Produce a character-for-character copy of the data below.

Data below:
──────
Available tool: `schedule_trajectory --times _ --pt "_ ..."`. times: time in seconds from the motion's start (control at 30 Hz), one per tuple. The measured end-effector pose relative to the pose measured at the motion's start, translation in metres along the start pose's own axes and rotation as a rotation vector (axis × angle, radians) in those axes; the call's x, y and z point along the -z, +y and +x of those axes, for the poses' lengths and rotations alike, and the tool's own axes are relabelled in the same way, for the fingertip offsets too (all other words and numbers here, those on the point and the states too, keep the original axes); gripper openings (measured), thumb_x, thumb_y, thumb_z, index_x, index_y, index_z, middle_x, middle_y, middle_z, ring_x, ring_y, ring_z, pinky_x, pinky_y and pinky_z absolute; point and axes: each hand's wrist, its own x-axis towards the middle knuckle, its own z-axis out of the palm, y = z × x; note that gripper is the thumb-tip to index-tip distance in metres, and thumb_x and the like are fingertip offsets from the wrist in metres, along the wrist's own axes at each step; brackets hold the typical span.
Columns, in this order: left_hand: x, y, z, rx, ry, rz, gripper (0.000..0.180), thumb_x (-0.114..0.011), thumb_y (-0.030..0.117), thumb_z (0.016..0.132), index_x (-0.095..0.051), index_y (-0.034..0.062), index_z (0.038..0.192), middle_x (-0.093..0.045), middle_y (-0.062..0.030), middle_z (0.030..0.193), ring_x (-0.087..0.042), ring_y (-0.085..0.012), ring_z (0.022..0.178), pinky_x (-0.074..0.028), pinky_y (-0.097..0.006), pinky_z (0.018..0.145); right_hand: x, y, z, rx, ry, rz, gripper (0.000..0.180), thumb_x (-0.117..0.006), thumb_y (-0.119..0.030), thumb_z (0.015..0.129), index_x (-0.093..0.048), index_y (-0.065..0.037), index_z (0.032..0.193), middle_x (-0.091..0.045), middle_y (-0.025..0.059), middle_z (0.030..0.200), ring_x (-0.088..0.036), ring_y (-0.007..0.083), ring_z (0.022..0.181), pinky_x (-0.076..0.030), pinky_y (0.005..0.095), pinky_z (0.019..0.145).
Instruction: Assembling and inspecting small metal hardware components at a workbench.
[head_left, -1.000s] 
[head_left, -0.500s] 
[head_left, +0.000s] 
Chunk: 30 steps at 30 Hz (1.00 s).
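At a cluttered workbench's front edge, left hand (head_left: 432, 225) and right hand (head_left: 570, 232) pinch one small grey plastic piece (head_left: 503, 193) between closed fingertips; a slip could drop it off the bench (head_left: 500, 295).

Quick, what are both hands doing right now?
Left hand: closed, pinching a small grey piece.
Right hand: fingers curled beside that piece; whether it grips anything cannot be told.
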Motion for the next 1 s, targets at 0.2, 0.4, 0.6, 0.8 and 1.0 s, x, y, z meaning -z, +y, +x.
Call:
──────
Answer for this exercise:
Available tool: `schedule_trajectory --times _ --pt "_ ..."`. times: time in seconds from the motion's start (control at 30 Hz), one per tuple. The measured end-effector pose relative to the pose measured at the motion's start, translation in metres along the start pose's own axes and rotation as a rotation vector (axis × angle, radians) in those axes; the call's x, y and z point along the -z, +y and +x of those axes, for the poses' lengths and rotations alike, and the tool's own axes are relabelled in the same way, for the fingertip offsets too (all other words and numbers here, those on the point and the states too, keep the original axes); gripper openings (measured), thumb_x, thumb_y, thumb_z, index_x, index_y, index_z, middle_x, middle_y, middle_z, ring_x, ring_y, ring_z, pinky_x, pinky_y and pinky_z absolute; point and axes: each hand's wrist, its own x-axis towards the middle knuckle, its own z-axis out of the palm, y = z × x; note that gripper is the thumb-tip to index-tip distance in metres, and thumb_x and the like are fingertip offsets from the wrist in metres, along the wrist's own axes at each step; brackets hold the typical span.
Columns, in this order: left_hand: x, y, z, rx, ry, rz, gripper (0.000..0.180), thumb_x (-0.114..0.011), thumb_y (-0.030..0.117), thumb_z (0.016..0.132), index_x (-0.095..0.051), index_y (-0.034..0.062), index_z (0.038..0.192), middle_x (-0.093..0.045), middle_y (-0.062..0.030), middle_z (0.030..0.193), ring_x (-0.087..0.042), ring_y (-0.085..0.012), ring_z (0.022..0.178), pinky_x (-0.074..0.028), pinky_y (-0.097..0.006), pinky_z (0.018..0.145); right_hand: x, y, z, rx, ry, rz, gripper (0.000..0.180), thumb_x (-0.117..0.006), thumb_y (-0.119..0.030), thumb_z (0.015..0.129), index_x (-0.093..0.048), index_y (-0.065..0.037), index_z (0.032..0.193), middle_x (-0.091..0.045), middle_y (-0.025..0.059), middle_z (0.030..0.200), ring_x (-0.088..0.036), ring_y (-0.007..0.083), ring_z (0.022..0.181), pinky_x (-0.076..0.030), pinky_y (0.005..0.095), pinky_z (0.019..0.145).
Instruction: Assembling and inspecting small metal hardware components at a workbench.
[head_left, -1.000s] 
[head_left, -0.500s] 
[head_left, +0.000s] 
Chunk: 30 steps at 30 Hz (1.00 s).
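At a cluttered workbench's front edge, left hand (head_left: 432, 225) and right hand (head_left: 570, 232) pinch one small grey plastic piece (head_left: 503, 193) between closed fingertips; a slip could drop it off the bench (head_left: 500, 295).

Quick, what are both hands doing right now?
Left hand: closed, pinching a small grey piece.
Right hand: fingers curled beside that piece; whether it grips anything cannot be told.
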Motion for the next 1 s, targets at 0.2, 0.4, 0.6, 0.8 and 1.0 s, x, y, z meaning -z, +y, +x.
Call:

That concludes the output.